Fly ash, formerly regarded as a coal power waste material was collected and stockpiled. Now, it is considered environmentally and economically advantageous to maximise commercial use of this by product. Worldwide the total consumption of fly ash exceeds 60%, although this figure can approach 100% in specific regions. For example, cement products containing up to 50% fly ash provide an enhanced construction material. Inclusion of ash in cement is one of the most significant industrial means to reduce carbon intensity in the construction industry due to the high energy demand of cement manufacture.
Global changes to the coal power industry are reflected in fly ash production, which is dominated by Asia, while there are shortages in the USA and Western Europe. International fly ash exports from Asia and Eastern Europe are currently estimated at US$100 million per year. Amid rising demand, the market price of fly ash has risen and is currently one third that of cement.

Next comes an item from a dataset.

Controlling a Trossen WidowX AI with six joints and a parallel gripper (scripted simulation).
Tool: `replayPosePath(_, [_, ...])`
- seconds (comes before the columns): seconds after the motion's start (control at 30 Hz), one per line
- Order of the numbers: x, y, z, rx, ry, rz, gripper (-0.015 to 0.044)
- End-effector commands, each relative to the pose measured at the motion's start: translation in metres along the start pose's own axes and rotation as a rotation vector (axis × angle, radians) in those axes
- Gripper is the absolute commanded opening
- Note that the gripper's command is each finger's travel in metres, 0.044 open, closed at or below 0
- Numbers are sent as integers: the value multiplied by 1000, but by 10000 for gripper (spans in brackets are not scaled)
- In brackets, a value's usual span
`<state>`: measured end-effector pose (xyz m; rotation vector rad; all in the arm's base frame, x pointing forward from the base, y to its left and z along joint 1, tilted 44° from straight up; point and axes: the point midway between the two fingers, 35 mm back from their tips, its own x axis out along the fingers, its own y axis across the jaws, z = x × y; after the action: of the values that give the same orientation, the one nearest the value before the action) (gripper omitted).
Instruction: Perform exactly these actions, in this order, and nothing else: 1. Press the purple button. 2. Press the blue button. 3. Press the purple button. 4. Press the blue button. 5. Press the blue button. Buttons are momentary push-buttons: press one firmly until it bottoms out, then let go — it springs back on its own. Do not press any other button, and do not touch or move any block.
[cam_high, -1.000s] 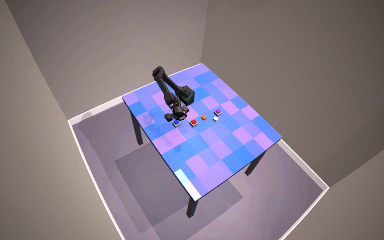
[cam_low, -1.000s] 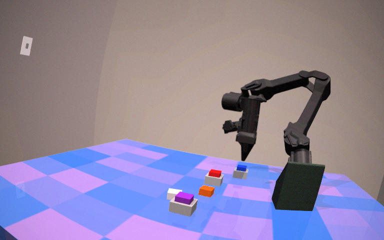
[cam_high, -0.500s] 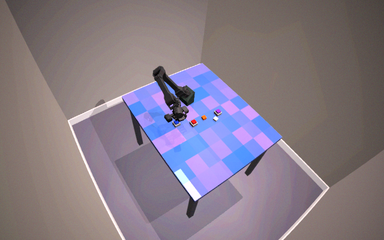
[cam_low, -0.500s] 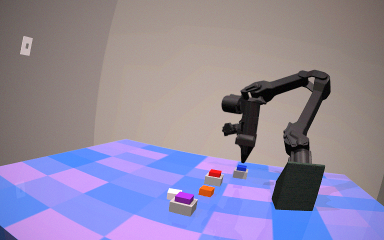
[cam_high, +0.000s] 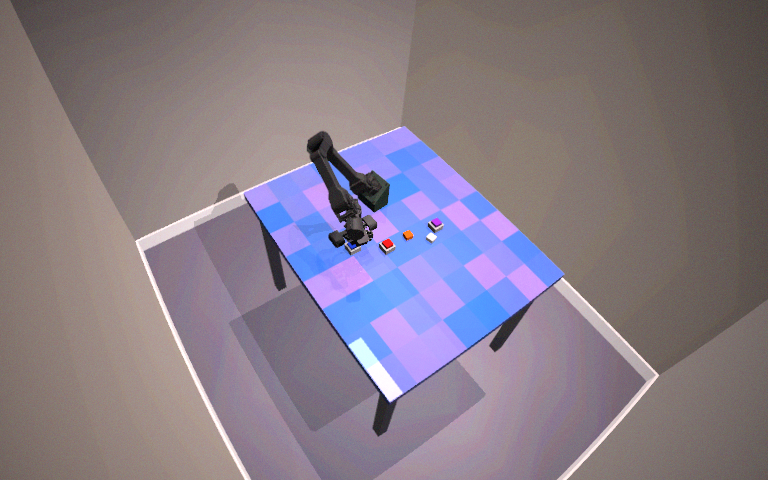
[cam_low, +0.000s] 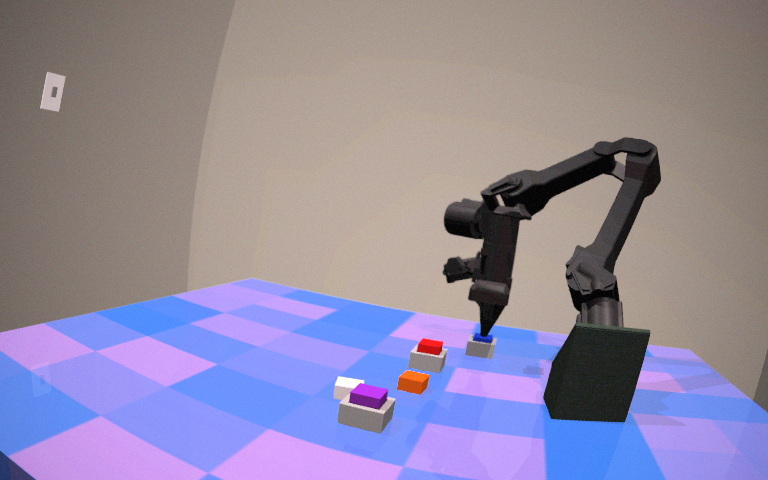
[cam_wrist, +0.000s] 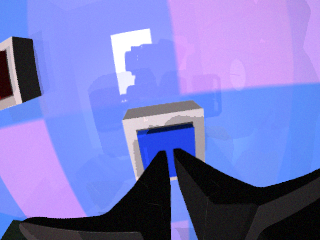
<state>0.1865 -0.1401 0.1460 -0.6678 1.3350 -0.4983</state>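
The gripper (cam_low: 485, 330) is pointing straight down with its jaws drawn together, gripping nothing, and the fingertips are pressing on the blue button (cam_low: 483, 337), whose cap is sitting low in its grey housing directly under the jaws. In the exterior view the red button (cam_low: 429, 345) is lying just beside the jaws, on the side away from the robot base (cam_low: 595, 373), with a narrow strip of table between the two housings. Farther along that same side, the orange block (cam_low: 412, 381) and the white block (cam_low: 347, 386) are resting well apart from the jaws, and the purple button (cam_low: 368, 395) is sitting beyond them, touching or nearly touching the white block. The checkered table (cam_high: 453, 316), tiled in blue and violet, is stretching wide on the far side of the row, its edges well away from the jaws.

The buttons are showing flat rectangular caps set in pale grey box housings; the blocks are plain, matte cuboids. The arm is dark and matte, the base a dark green-black box. No writing is readable on anything; a small white wall plate (cam_low: 52, 91) is hanging blank.
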Motion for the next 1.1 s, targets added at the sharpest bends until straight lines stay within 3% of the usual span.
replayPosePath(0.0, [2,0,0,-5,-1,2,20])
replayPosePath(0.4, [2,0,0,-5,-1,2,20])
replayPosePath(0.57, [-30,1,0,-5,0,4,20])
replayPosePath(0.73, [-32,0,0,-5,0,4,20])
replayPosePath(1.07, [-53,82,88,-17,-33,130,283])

The varied industrial applications of fly ash include:

  • Construction and engineering materials: concrete, bricks, blocks and geopolymers. Incorporation of ash into construction materials leads to a product possessing enhanced strength that is especially important in complex engineering projects such as bridge, tunnel and dam structures, and as a structural road-fill material.
  • Agriculture: ash possessing low levels of contaminants is suitable for agricultural use, to improve key soil indicators such as carbon content, water retention and fertility.
  • Mineral extraction: The extraction of valuable elements (such as rare earths and germanium) from fly ash is significant to the renewable energy and aerospace industries, while fly ash can also be a source of aluminium.
  • Advanced materials: composites, ceramics, fillers, zeolites and proppants. Fly ash is increasingly applied in the manufacture of advanced composite materials to extend the material properties and replace valuable metals.